Clémence (Pauline Clément) est la fille cadette d’un père qui ne l’a jamais estimée. Un curieux concours de circonstances l’amène à être recrutée par Paul (Arthur Dupont), le directeur autoritaire d’une société vendant du matériel de vidéosurveillance.

On n’a pas envie de dire du mal de ce petit film français délicat, excellement interprété et joliment écrit. Il est l’œuvre d’un homme de cinéma chevronné, monteur, scénariste, réalisateur et même acteur, qui travailla notamment avec Solveig Anspach – à qui le film est dédié. Cette proximité s’incarne dans la présence de Karin Viard qui interprète son propre rôle et pour laquelle la sœur de Clémence développe une obsession.

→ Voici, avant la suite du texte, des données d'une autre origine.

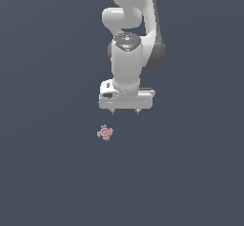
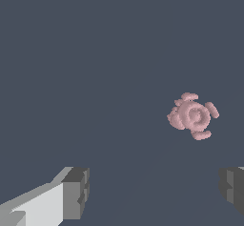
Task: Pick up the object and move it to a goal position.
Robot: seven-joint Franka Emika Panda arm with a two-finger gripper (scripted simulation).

Mais hélas, Une fille en or ressemble trop au tout-venant cinématographique français, à ces films qu’on apprécie et qu’on oublie aussitôt. Ils ont en général comme héroïne une jeune Parisienne plus toute jeune qui a des problèmes de cœur/de logement / de boulot et qui se déplace à vélo. En général encore, tous ces problèmes finissent par se résoudre : elle réussit à trouver le grand amour + un appartement + un travail où elle est enfin reconnue à sa juste valeur.

C’est ce qui arrive avec cette Fille en or où l’affiche nous raconte déjà ce qui va y arriver et le lent rapprochement de deux opposés : la jeune fille qui manque de confiance en elle et le patron tyrannique qui n’est finalement pas si méchant que ça.